Yes HaWho. As hard as it is, you will continue to be the strong person you have proven yourself to be. It's just who you are. Your kiddos are there to shake their heads along with you...they know your H is off. And you know what you've seen and experienced...don't let him put big doubts in your head. It is easy to fall for the gaslighting at times.
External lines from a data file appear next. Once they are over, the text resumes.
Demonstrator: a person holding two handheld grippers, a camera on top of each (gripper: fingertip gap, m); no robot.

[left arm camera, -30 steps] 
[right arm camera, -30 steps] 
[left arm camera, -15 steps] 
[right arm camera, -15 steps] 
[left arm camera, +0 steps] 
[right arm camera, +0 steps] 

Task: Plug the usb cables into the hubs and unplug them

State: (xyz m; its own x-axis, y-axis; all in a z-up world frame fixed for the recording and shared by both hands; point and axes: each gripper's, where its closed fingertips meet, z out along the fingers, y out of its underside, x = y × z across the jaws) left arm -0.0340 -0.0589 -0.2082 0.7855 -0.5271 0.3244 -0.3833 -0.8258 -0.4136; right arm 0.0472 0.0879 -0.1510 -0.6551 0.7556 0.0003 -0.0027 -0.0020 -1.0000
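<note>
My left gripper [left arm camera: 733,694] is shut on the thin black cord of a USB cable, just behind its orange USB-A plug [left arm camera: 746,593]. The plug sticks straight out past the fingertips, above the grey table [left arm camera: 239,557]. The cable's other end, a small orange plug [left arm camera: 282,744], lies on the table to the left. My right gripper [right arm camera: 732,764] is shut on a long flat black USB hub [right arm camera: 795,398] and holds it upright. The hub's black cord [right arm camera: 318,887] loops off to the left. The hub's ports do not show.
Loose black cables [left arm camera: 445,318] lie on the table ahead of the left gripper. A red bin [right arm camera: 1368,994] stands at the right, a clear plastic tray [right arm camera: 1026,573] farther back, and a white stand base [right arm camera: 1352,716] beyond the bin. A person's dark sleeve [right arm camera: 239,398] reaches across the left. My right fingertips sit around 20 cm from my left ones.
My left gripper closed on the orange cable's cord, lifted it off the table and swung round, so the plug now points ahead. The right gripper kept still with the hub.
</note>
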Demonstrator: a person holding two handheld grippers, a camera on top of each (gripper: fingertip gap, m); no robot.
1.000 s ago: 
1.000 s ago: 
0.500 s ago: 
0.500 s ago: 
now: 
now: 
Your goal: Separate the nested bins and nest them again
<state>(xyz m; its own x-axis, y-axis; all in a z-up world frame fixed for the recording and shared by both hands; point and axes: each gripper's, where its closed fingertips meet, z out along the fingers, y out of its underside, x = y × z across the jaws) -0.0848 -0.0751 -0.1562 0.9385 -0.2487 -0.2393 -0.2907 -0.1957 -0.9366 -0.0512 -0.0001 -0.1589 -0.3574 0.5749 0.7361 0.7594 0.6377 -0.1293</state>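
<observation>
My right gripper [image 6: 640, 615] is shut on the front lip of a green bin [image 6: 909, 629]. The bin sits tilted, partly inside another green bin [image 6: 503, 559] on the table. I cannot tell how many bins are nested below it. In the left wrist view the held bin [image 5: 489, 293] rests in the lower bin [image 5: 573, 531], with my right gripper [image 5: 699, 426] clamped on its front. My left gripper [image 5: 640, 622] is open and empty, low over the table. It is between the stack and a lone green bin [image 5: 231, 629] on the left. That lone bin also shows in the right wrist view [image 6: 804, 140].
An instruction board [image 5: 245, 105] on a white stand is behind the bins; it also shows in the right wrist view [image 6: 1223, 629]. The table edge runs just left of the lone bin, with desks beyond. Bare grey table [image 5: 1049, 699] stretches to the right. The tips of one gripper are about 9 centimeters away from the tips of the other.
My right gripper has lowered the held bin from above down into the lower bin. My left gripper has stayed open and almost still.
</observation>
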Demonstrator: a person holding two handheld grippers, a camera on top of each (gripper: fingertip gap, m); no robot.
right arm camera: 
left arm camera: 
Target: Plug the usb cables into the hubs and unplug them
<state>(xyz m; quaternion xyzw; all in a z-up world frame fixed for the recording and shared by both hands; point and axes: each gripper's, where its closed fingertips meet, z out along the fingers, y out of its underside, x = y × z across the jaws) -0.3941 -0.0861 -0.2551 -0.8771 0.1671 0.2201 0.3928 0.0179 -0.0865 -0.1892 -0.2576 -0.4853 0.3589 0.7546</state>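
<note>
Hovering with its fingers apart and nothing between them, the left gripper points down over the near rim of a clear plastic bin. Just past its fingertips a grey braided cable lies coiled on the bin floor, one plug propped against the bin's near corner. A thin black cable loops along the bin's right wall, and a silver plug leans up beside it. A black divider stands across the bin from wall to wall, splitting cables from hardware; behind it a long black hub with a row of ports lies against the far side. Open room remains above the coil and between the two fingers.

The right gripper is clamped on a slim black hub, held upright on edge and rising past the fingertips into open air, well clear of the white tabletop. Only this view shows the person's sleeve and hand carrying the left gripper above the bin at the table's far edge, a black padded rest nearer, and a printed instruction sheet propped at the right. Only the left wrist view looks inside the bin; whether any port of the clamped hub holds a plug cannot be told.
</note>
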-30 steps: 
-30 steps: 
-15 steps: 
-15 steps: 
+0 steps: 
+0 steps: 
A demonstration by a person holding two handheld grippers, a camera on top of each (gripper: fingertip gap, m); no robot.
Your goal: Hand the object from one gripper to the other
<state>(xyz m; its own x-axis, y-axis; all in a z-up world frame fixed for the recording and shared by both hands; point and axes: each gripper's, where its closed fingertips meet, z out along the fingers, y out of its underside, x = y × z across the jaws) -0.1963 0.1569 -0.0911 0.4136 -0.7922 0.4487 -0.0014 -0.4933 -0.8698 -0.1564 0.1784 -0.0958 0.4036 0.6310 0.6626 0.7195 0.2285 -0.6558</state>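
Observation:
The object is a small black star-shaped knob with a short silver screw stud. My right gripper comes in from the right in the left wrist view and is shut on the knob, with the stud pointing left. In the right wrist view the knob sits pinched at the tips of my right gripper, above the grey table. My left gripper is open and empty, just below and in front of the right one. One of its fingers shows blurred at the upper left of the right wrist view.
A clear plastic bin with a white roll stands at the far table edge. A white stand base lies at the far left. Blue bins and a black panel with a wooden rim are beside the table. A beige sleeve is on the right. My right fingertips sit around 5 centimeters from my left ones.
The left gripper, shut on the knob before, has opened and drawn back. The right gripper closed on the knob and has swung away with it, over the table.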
My XH said once early on in our separation,"you have good memories of our M, but I can take every one of those memories and bring up something bad that happened that day." That was when I realized, it really is a negative mind-set they have; I have since realized it is just another sign of depressive thinking. Not much you can do about that as a spouse. Mine couldn't be consistent with how long he had been "unhappy" or had "tried to work on our marriage" either. As you know, all we can do is leave them to it. Maybe use it as a life lesson for the kiddos; a warning about the dangers of that type of thinking and the need to talk to someone when and if they ever start to see things that way. Gotta have something good come from this, right?
It will get better soon, HaWho. It is sad, there is loss, and there is the stress of dealing with the D, but the weight of this situation will be lessened when it suddenly hits you...you've been holding your breath without realizing it and then suddenly, you can breathe again. It really is your life.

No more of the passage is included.